The extraordinary agitation in the press and in both presidential campaigns over every economic and polling indicator and every campaign utterance and PAC commercial—five months before the election—is undermining Obama’s re-election.
Obama and the Democrats want a choice election. They have an articulate messenger for just that kind of election. However, Obama is beginning to wear out his advantage with too much campaigning and too much effort explaining in what Mitt Romney thinks.
The problem isn’t that Obama’s demeaning the presidency by being in Cleveland explaining yet again what his audiences will have to decide in November. Nor has he lost his winning style. He runs the risk, however, of becoming a bore well before the public is truly roused to make its historic choice.
Furthermore, he’s making it easier for Romney to talk about Obama and talk less about his own proposals.
Obama’s campaign would be well served if he took a vacation and spent more time in Washington. It’s not important that the vacation refresh or that he secure a breakthrough with Congress. What he ought to dare do is (1) raise expectations that big decisions are approaching in Washington and (2) give Romney and his resurgent Republican Party more space to really express themselves.
To be a choice election, Obama should give his opponents every opportunity to get people exercised about who they are as well as comfortable with what he’s trying to do.
Let the Republicans spend fortunes saying Republican things about Obama and America. Essentially, until the fall, Mr. President, why not leave it to others and that reasonable voter out there to decide whether what they hear from Republicans is reasonable and in their interests?

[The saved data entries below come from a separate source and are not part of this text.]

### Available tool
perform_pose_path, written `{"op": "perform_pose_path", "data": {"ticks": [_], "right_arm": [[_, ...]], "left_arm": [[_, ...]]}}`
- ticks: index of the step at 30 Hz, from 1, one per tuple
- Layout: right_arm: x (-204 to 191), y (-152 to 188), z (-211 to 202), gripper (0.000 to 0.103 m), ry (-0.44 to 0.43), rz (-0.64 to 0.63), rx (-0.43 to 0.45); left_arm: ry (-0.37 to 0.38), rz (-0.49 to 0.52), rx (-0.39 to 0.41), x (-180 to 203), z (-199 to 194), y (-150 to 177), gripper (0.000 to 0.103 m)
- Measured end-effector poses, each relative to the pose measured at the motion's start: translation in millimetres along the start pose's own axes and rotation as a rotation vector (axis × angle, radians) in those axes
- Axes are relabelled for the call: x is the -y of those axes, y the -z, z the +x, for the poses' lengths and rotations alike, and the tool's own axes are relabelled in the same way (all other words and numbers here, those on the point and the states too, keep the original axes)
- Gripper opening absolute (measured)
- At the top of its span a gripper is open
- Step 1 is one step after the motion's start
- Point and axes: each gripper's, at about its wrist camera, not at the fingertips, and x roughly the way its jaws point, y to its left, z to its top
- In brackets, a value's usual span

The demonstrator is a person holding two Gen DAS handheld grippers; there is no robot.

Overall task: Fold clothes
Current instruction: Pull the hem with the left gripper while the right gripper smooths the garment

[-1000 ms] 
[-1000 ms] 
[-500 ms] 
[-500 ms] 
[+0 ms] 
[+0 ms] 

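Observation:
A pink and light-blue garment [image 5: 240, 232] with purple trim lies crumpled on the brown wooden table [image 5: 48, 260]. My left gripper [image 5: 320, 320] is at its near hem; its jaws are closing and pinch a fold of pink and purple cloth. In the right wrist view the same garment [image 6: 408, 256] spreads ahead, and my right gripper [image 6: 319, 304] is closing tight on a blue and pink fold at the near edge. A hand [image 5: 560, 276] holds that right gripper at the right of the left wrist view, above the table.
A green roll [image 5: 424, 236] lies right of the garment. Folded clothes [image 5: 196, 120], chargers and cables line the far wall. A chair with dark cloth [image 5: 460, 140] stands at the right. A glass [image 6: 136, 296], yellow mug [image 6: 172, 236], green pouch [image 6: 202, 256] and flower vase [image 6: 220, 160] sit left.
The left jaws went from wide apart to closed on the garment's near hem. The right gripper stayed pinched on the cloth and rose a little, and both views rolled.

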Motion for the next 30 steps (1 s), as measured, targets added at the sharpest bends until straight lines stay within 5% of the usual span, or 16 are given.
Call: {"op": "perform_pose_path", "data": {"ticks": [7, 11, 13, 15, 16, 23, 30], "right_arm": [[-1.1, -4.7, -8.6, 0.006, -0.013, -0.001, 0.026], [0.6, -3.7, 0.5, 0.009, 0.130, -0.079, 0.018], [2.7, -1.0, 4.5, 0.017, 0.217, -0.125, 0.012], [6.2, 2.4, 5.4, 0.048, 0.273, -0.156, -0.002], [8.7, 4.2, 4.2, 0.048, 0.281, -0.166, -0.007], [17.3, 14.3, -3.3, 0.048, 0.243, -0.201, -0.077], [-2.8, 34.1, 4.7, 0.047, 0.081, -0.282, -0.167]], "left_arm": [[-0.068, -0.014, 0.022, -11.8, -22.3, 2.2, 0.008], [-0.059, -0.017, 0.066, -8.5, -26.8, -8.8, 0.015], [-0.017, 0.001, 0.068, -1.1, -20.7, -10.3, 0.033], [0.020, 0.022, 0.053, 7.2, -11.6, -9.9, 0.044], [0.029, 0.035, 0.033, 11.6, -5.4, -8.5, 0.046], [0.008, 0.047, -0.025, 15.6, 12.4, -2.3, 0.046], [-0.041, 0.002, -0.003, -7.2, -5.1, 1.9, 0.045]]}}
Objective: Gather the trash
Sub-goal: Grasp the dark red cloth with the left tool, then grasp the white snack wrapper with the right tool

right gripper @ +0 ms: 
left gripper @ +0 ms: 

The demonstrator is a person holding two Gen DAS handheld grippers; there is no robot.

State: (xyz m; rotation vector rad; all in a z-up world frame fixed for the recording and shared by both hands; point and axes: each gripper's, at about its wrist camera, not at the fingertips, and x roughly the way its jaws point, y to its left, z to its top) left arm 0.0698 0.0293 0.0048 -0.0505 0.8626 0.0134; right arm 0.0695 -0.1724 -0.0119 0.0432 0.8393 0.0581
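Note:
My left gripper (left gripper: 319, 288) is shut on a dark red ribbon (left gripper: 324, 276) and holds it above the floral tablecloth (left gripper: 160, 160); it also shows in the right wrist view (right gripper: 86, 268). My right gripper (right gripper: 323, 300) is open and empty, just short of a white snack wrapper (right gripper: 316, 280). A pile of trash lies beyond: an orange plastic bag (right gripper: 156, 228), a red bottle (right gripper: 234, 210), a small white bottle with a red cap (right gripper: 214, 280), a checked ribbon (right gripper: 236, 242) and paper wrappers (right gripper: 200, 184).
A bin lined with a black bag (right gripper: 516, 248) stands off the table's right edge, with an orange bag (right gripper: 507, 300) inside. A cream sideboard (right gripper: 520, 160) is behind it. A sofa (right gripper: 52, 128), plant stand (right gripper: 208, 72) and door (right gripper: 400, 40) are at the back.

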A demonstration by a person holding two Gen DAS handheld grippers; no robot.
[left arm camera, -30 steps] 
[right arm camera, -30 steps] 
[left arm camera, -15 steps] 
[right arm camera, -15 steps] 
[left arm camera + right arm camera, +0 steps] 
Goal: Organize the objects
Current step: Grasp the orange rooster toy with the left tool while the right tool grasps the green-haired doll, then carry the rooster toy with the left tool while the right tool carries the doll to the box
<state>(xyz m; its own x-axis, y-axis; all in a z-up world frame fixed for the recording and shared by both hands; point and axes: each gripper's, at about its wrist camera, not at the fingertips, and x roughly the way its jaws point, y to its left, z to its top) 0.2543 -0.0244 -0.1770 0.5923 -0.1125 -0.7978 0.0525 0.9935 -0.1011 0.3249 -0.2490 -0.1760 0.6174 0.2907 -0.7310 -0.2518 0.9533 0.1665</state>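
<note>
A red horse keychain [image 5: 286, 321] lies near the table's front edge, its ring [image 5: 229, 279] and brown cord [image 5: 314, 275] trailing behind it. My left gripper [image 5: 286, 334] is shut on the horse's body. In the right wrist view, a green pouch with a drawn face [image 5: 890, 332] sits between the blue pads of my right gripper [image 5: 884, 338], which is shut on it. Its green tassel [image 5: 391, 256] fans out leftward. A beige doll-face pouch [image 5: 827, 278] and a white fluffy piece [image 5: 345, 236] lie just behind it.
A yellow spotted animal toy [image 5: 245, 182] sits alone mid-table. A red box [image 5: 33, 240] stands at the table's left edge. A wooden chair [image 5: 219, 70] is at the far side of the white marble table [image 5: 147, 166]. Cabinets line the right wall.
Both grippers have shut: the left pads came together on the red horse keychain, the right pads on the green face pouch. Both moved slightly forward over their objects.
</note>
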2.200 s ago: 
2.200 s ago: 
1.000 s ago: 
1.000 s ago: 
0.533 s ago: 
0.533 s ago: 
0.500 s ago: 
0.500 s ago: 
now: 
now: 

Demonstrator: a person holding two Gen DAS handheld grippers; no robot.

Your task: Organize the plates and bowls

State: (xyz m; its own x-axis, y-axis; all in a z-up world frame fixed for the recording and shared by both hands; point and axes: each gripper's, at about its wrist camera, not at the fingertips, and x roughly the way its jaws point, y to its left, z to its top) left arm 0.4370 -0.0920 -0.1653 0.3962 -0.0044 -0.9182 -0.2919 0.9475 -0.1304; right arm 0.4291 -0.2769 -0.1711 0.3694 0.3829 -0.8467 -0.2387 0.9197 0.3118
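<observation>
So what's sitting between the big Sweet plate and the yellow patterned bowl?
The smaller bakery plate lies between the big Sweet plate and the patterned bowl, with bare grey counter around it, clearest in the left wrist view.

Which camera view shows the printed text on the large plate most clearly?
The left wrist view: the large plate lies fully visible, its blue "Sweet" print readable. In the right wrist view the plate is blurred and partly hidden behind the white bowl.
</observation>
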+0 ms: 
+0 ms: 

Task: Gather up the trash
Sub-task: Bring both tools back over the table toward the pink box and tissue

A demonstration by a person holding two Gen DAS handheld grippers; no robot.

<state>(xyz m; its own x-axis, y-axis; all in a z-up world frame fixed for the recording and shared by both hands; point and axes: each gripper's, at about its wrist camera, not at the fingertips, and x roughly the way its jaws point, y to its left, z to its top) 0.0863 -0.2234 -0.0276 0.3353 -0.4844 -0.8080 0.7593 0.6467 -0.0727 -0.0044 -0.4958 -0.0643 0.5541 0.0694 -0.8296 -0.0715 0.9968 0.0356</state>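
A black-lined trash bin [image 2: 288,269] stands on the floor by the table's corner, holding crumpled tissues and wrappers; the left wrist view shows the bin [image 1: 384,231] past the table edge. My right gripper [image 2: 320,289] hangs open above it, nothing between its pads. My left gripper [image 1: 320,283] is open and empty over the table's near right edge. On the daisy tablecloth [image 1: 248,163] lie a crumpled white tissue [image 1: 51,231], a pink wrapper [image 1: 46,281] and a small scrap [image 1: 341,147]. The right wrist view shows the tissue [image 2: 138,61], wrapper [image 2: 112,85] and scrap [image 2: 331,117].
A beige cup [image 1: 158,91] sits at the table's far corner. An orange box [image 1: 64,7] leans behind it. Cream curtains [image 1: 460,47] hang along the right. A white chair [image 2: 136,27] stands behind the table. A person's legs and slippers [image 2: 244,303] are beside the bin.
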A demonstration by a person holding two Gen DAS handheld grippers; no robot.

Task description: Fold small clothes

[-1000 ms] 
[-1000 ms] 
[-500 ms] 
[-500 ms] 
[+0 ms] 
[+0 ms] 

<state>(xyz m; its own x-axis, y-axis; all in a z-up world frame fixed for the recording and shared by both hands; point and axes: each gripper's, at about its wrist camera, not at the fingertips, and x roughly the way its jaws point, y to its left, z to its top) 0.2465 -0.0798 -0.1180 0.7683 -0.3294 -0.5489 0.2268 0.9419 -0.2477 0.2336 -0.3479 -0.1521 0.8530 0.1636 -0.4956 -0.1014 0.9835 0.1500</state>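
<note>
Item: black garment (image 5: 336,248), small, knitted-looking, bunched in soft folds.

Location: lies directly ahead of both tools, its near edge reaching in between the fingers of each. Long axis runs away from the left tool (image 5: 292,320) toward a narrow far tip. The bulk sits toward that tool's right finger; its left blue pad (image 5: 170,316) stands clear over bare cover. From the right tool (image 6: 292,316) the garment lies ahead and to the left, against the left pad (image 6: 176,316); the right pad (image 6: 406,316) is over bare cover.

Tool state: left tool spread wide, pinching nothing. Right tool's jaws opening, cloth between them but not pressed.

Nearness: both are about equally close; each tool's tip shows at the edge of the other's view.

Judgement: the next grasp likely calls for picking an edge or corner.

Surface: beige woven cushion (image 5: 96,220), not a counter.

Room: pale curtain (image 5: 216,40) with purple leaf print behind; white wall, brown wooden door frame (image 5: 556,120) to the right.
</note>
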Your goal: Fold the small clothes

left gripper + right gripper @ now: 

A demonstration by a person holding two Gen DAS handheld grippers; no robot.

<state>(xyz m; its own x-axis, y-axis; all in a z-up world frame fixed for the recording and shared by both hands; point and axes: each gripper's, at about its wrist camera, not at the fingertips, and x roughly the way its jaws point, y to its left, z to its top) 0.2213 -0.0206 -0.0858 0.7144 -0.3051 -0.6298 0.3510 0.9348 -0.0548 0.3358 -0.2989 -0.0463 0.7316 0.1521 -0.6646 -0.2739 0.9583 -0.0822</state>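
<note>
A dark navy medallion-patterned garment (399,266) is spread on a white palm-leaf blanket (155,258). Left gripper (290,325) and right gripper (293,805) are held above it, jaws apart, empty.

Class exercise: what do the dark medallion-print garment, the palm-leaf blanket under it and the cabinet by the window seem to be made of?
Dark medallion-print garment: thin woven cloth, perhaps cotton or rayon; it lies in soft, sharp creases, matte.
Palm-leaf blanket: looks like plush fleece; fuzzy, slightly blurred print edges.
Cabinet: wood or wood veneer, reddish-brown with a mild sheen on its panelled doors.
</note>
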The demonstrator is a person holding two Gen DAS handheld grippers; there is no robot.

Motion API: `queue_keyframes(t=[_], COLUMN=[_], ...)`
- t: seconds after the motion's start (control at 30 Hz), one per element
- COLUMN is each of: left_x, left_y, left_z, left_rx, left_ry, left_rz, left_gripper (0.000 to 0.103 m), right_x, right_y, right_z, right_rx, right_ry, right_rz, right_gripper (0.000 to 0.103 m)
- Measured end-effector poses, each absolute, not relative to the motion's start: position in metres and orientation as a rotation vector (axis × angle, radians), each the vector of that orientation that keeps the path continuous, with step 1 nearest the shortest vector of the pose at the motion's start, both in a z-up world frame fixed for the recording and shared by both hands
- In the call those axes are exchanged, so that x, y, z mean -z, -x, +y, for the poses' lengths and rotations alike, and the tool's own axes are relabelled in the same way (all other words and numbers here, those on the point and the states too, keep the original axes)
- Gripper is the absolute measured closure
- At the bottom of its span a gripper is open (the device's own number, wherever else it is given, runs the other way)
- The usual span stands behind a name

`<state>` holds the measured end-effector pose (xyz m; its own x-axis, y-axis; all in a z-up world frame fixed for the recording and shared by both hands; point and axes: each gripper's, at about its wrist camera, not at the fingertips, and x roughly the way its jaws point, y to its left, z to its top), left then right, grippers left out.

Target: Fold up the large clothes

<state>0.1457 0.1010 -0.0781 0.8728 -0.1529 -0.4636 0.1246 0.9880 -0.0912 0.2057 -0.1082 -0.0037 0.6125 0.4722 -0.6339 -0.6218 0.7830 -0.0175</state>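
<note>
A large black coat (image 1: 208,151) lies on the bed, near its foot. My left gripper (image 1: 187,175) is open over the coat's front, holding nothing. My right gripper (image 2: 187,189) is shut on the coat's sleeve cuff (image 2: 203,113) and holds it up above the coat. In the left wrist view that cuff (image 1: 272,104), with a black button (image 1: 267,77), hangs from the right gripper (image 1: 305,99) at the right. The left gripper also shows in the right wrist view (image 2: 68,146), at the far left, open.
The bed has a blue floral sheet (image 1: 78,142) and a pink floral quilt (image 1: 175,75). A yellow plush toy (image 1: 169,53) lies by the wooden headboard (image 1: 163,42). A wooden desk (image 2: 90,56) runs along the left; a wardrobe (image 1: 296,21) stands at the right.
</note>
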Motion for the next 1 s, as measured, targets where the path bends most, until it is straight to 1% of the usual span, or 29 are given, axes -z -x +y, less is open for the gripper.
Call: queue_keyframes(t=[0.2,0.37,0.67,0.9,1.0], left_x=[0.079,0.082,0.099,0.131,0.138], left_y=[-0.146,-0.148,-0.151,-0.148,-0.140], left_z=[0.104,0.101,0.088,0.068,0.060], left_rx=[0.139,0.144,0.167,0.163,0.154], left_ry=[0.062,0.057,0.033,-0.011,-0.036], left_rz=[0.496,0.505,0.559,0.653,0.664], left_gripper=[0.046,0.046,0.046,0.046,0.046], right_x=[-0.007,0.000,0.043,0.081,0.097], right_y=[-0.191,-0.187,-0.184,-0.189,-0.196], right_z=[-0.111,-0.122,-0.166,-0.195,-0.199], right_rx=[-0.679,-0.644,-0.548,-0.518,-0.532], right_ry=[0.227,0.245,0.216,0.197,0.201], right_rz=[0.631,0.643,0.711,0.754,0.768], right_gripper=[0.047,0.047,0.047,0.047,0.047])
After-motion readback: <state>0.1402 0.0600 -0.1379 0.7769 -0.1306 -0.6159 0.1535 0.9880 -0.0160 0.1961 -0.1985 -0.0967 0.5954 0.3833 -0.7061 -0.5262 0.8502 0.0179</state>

Many Democrats and Bill Clinton can be counted on to suggest Obama only fight harder and try to be more dramatic, empathetic, and comprehensive in outlining his multi-year master plan for the next US budget—but for five months making speeches that are more complex, consistent, and yet more newsworthy than the hour-long addresses he’s making now?
Jimmy Carter didn’t lose to Ronald Reagan because there were gaps in his case for re-election. He lost, in large part, because the gaps in Reagan’s resurgent Republicanism didn’t matter.
This polling comment in John Cassidy’s column in the New Yorker today gets to the heart of the matter:
“The key difference between Romney and Bloomberg is that Romney hasn’t used his money to create an independent platform; he’s thrown in his lot with the G.O.P., which many independent voters view with suspicion. According to a recent NBC News/Wall Street Journal poll, fewer than a third of Americans have a positive view of the Republican Party, and just nine per cent of them have a “very positive” view. That, rather than his own record as a businessman and a governor, is Romney’s Achilles heel.”
Romney isn’t a Tea Partier, a closet red-Tory, a one-note billionaire, a religious crank, or a shady businessman. He isn’t an outsider or larger than the Republican Party, as were Eisenhower the life-long public servant, Nixon the striving neurotic, and Reagan the Hollywood (and after-dinner) performer.
Obama doesn’t have to spend his energy connecting the dots. Romney, Paul Ryan, and the rest are bread-in-the-bone Republicans. They’re in perfect sync. Nevertheless, a Republican Congress, Senate, and presidency in troubled times is a bracing proposition. Obama ought to let the idea sink in for a while.